Large Language Models Can Perform Automatic Modulation Classification via Discretized Self-supervised Candidate Retrieval

Identifying wireless modulation schemes is essential for cognitive radio, but standard supervised models often degrade under distribution shift, and training domain-specific wireless foundation models from scratch is computationally prohibitive. Large Language Models (LLMs) offer a promising training-free alternative via in-context learning, yet feeding raw floating-point signal statistics into LLMs overwhelms models with numerical noise and exhausts token budgets. We introduce DiSC-AMC, a framework that reformulates Automatic Modulation Classification (AMC) as an LLM reasoning task by combining aggressive feature discretization with nearest-neighbor retrieval over self-supervised embeddings. By mapping continuous features to coarse symbolic tokens, DiSC-AMC aligns abstract signal patterns with LLM reasoning capabilities and reduces prompt length by over $50$\%. Simultaneously, utilizing a DINOv2 visual encoder to retrieve the $k_\text{NN}$ most similar labeled exemplars provides highly relevant, query-specific context rather than generic class averages. On a 10-class benchmark, a fine-tuned 7B-parameter LLM using DiSC-AMC achieves $83.0$\% in-distribution accuracy ($-10$\,to\,$+10$\,dB) and $82.50$\% out-of-distribution (OOD) accuracy ($-11$\,to\,$-15$\,dB), outperforming supervised baselines. Comprehensive ablations on vanilla LLMs demonstrate the token efficiency of DiSC-AMC. A training-free $7$B LLM achieves $71$\% accuracy using only $0.5$\,K-token prompt,surpassing a $200$B-parameter baseline that relies on a $2.9$K-token prompt. Furthermore, similarity-based exemplar retrieval outperforms naive class-average selection by over $20$\%. Finally, we identify a fundamental limitation of this pipeline. At extreme OOD noise levels ($-30$\,dB), the underlying self-supervised representations collapse, degrading retrieval quality and reducing classification to random chance.

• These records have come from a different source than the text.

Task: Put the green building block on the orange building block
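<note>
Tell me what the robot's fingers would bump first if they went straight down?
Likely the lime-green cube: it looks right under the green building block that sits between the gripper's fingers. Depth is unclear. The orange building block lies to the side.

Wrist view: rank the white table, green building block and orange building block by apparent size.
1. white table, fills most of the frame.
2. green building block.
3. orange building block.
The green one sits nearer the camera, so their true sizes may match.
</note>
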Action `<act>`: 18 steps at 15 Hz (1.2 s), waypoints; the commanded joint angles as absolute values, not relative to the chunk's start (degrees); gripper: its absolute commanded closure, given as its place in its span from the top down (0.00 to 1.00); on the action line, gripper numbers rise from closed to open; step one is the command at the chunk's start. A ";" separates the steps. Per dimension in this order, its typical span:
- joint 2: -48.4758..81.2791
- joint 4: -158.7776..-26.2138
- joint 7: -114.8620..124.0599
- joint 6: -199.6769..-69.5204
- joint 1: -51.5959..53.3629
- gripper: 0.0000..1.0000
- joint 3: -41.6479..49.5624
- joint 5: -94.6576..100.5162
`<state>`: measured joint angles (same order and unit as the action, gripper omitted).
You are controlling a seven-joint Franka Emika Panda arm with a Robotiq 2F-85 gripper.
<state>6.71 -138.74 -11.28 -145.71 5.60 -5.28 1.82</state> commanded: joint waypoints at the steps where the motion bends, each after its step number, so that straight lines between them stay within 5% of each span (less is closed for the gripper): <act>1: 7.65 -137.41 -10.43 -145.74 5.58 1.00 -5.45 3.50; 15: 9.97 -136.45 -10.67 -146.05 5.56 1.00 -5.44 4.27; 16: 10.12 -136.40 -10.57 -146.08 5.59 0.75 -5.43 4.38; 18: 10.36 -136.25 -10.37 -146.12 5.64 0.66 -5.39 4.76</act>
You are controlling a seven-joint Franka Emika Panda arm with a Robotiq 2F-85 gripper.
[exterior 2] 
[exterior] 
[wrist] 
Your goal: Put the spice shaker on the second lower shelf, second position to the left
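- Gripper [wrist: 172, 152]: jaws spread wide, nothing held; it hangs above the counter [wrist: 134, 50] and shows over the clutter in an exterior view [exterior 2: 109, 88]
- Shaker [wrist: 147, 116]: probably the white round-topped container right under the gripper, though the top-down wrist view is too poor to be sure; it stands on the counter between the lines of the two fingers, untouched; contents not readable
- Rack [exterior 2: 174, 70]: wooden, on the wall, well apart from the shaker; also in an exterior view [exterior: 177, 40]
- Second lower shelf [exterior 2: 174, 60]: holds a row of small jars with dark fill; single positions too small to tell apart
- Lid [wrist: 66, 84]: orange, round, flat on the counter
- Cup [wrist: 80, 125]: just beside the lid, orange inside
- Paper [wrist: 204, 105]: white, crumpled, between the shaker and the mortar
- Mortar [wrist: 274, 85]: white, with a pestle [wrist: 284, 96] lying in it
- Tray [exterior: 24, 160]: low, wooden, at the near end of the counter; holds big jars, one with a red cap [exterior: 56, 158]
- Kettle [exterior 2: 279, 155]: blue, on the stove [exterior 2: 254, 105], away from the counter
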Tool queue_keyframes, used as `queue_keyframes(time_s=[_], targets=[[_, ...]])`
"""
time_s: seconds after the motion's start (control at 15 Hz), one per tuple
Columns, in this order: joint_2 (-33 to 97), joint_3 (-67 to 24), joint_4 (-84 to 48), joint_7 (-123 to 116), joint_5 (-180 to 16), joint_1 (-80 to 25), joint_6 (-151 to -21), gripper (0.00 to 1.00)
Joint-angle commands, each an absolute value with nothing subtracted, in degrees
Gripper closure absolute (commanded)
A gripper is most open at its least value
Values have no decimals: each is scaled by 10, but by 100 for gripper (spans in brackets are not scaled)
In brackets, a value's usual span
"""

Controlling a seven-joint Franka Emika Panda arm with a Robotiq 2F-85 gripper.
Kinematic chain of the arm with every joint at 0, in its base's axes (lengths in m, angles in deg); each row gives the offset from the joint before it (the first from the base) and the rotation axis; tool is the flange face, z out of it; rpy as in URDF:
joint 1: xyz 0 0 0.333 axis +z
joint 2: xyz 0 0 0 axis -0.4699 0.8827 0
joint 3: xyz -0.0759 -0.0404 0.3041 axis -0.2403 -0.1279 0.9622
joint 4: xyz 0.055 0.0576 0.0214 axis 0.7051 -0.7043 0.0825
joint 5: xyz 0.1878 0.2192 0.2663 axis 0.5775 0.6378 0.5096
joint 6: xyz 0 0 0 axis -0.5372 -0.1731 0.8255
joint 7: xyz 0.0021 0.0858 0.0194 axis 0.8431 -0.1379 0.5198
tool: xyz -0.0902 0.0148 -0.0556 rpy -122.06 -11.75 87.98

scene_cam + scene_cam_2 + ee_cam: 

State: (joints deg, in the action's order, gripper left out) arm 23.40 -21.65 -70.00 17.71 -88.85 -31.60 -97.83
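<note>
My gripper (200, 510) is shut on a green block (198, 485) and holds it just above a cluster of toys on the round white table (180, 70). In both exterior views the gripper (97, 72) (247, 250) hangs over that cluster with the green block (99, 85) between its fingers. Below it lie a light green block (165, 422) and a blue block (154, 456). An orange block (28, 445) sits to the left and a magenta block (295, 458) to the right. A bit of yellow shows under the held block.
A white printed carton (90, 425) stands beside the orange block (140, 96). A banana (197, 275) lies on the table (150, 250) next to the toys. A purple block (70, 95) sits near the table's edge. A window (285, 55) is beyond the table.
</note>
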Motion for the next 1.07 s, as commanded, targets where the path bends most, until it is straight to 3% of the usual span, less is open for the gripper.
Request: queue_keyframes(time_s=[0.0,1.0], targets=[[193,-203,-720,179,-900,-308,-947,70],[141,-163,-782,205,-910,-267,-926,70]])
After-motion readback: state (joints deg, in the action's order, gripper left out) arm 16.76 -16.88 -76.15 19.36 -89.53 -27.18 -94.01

翻译：识别无线调制方案对于认知无线电至关重要，但标准监督模型在分布偏移下性能会退化，而从零训练领域特定的无线基础模型计算代价高昂。大型语言模型（LLM）通过上下文学习提供了一种有前景的免训练替代方案，然而将原始浮点信号统计量直接输入LLM会因数值噪声使模型不堪重负，并耗尽令牌预算。我们提出DiSC-AMC框架，通过将激进的特征离散化与自监督嵌入上的最近邻检索相结合，将自动调制分类（AMC）重塑为LLM推理任务。通过将连续特征映射为粗粒度符号令牌，DiSC-AMC将抽象信号模式与LLM推理能力对齐，并将提示长度减少超过50%。同时，利用DINOv2视觉编码器检索k个最近邻相似标注样本，提供高度相关、查询特定的上下文，而非通用类别平均值。在10类基准测试中，采用DiSC-AMC微调的7B参数LLM在分布内准确率（-10至+10 dB）达83.0%，分布外（OOD）准确率（-11至-15 dB）达82.50%，优于监督基线。针对原始LLM的全面消融实验证明了DiSC-AMC的令牌效率：免训练的7B LLM仅使用0.5K令牌提示即可达到71%准确率，超越依赖2.9K令牌提示的200B参数基线。此外，基于相似度的样本检索性能比朴素类别平均选择高出20%以上。最后，我们识别出该流程的根本局限性：在极端OOD噪声水平（-30 dB）下，底层自监督表示会崩溃，导致检索质量下降并使分类退化为随机猜测。